Nganjuk, relawan.id – Selama Januari 2020 telah terjadi gempa bumi sebanyak 41 kali di Jatim dan sekitarnya. Dari 41 kali gempa itu, hanya satu kali yang dirasakan getarannya karena berkedalaman dangkal kurang dari 60 Km.

“Selama periode Januari di wilayah Jawa Timur dan sekitarnya telah terjadi gempa bumi sebanyak 41 kali.
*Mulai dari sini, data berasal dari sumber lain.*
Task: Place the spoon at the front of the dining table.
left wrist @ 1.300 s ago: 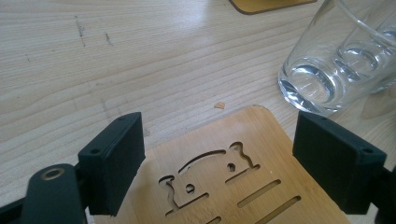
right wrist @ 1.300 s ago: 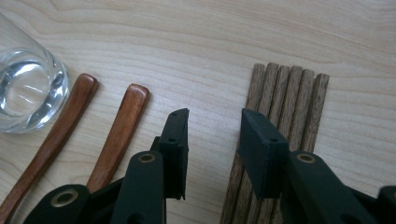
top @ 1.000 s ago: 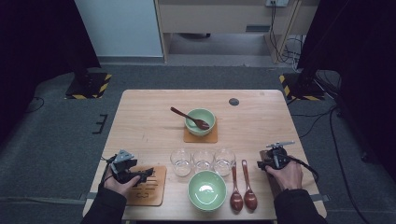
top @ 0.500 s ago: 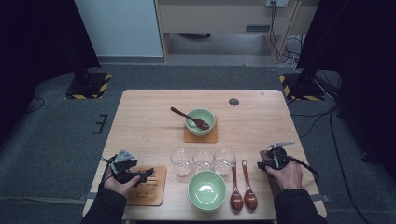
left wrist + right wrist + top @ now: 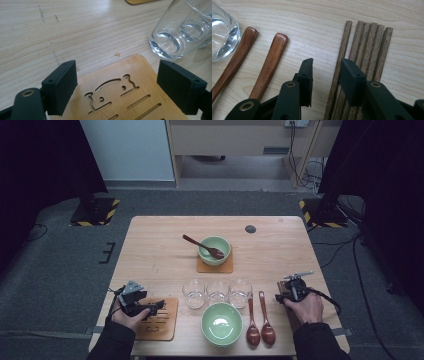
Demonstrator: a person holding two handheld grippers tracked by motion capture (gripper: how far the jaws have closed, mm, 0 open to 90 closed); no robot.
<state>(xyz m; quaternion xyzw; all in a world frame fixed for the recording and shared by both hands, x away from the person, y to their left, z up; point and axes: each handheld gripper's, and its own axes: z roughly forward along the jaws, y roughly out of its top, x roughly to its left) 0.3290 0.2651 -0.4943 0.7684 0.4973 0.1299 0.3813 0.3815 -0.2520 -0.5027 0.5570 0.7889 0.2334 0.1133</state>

Gempa itu hanya satu kali dirasakan getarannya karena kedalaman gempa kurang dari 60 Km, dengan rentang kekuatan Magnitudo 3 hingga 5 SR,” ujar Kepala Stasiun Geofisika Kelas III BMKG Sawahan Nganjuk Mohammad Chudori, Ahad (2/2/2020).

Dari kejadian satu gempabumi yang dirasakan tersebut, kata Chudori, yakni pada tanggal 4 Januari 2020 pukul 05:55:47 WIB dengan kekuatan M 4.7 dengan kedalaman 37 km yang berlokasi 98 km Selatan Malang. Getarannya, lanjut Chudori, dirasakan di Sawahan- Nganjuk, Terpursari-Lumajang, Ponorogo, Trenggalek dalam skala intensitas II MMI serta Karangkates-Malang, Tulungagung, Blitar dalam skala III MMI.

“Yang cukup terasa pada tanggal 4 Januari kekuatan M 4.7 dengan kedalaman 37 km yang berlokasi 98 km Selatan Malang. Semoga tidak akan ada lagi,” ujarnya.

Chudori mengungkapkan untuk klasifikasi gempa bumi di wilayah Jawa Timur dan sekitarnya pada bulan Januari 2020 dikelompokkan menjadi tiga bagian yaitu, gempa bumi berdasarkan jumlah atau frekuensi, magnitudo, dan kedalamannya.

“Berdasarkan frekuensi atau jumlah kejadian gempa bumi terbanyak terjadi pada tanggal 4 Januari 2020 sejumlah 6 kejadian, dengan rentang Kekuatan magnitudo 3-5 SR. Kemudian berdasarkan kekuatan atau magnitudo gempa bumi lebih kecil dari tiga sebanyak 14 kejadian, Gempa bumi dengan Kekuatan atau magnitudo berkisar dari tiga hingga 5 sebanyak 27 kejadian,” paparnya.

Sedangkan berdasarkan kedalaman gempa bumi kurang dari 60 km sebanyak 33 kejadian, gempa bumi dengan kedalaman 60 hingga 300 km sebanyak 8 kejadian. Berdasarkan Kekuatan magnitudonya, gempa bumi di bawah magnitudo 3 sebanyak 14 kali, kekuatan antara 3 hingga 5 sebanyak 27 kali dan tidak ada gempa bumi magnitude lebih besar dari lima.

“Namun tidak ada kejadian gempa bumi dengan kedalaman lebih dari 300 km. Untuk kedalaman gempa bumi kurang dari 60 km sebanyak 33 kali, gempa bumi dengan kedalaman 60 hingga 300 km sebanyak 8 kali,” pungkasnya.